** Material for this exercise **
BEGIN
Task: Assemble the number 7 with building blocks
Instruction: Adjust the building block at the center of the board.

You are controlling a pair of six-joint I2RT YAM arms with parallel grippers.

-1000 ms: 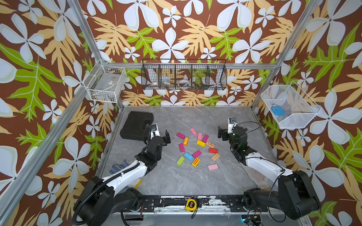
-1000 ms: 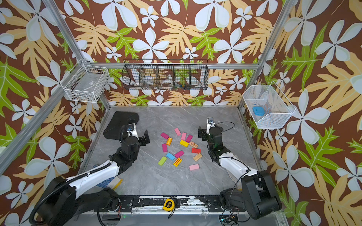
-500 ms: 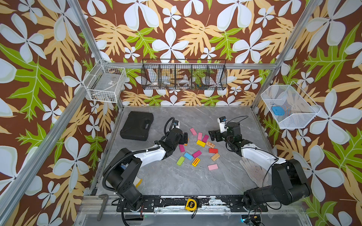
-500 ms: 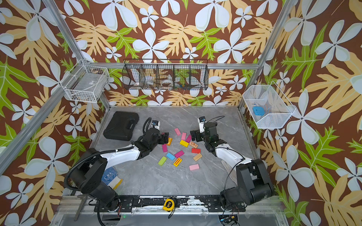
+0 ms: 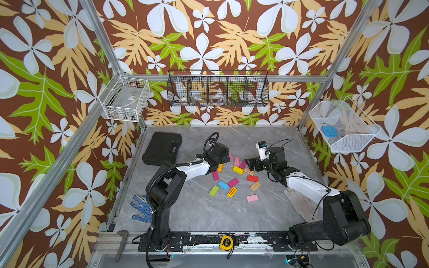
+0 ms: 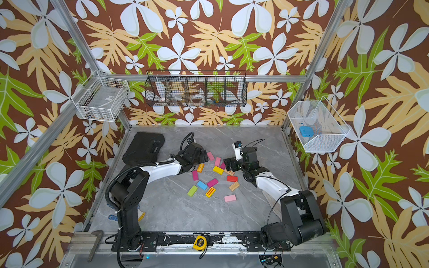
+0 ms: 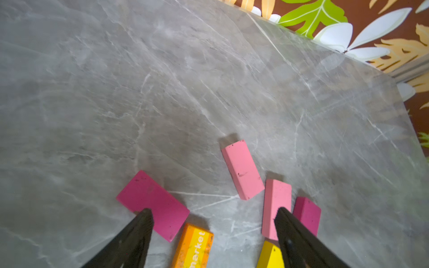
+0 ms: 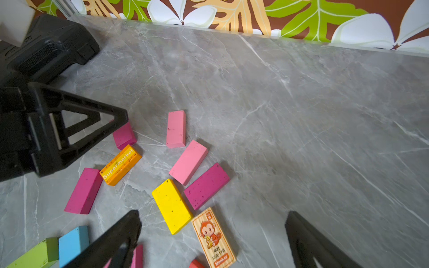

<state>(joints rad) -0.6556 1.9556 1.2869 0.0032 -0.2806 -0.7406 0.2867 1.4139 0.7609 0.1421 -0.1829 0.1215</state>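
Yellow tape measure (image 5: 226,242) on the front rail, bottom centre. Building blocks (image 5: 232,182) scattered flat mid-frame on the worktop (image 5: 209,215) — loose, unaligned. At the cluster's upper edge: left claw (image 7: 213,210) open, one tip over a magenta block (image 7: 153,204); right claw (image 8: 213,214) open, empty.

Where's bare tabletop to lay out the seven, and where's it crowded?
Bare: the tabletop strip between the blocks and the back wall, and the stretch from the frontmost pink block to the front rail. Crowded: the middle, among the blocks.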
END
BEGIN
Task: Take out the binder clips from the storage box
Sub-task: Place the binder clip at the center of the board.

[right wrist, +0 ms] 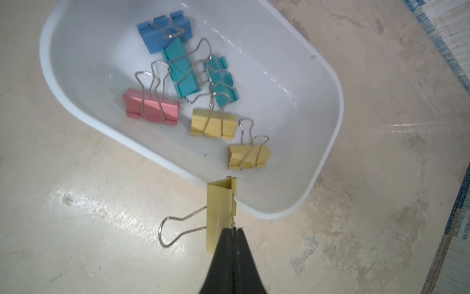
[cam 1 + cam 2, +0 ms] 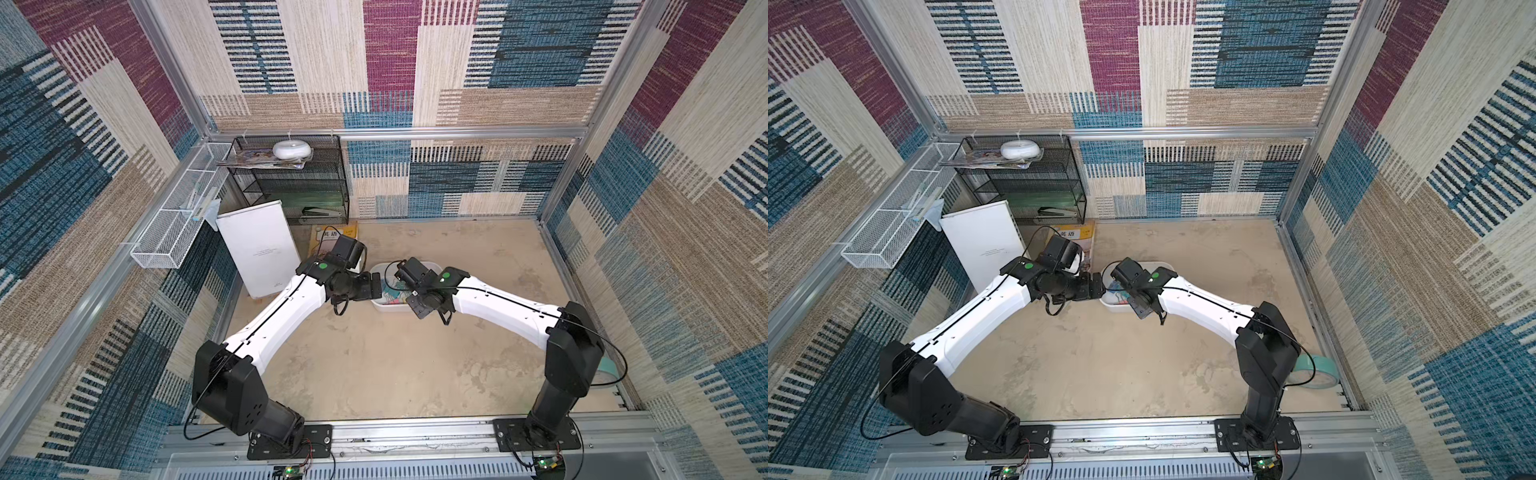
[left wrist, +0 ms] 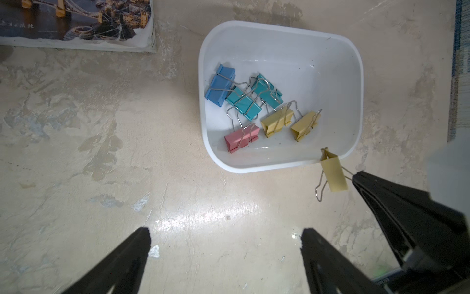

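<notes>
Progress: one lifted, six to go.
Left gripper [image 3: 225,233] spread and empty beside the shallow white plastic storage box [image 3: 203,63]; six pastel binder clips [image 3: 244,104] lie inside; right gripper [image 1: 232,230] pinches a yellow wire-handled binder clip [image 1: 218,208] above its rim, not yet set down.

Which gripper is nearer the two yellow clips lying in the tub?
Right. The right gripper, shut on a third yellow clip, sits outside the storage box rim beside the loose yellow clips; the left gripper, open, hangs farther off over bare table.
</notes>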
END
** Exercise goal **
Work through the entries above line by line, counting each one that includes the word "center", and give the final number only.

** Solution to this problem **
2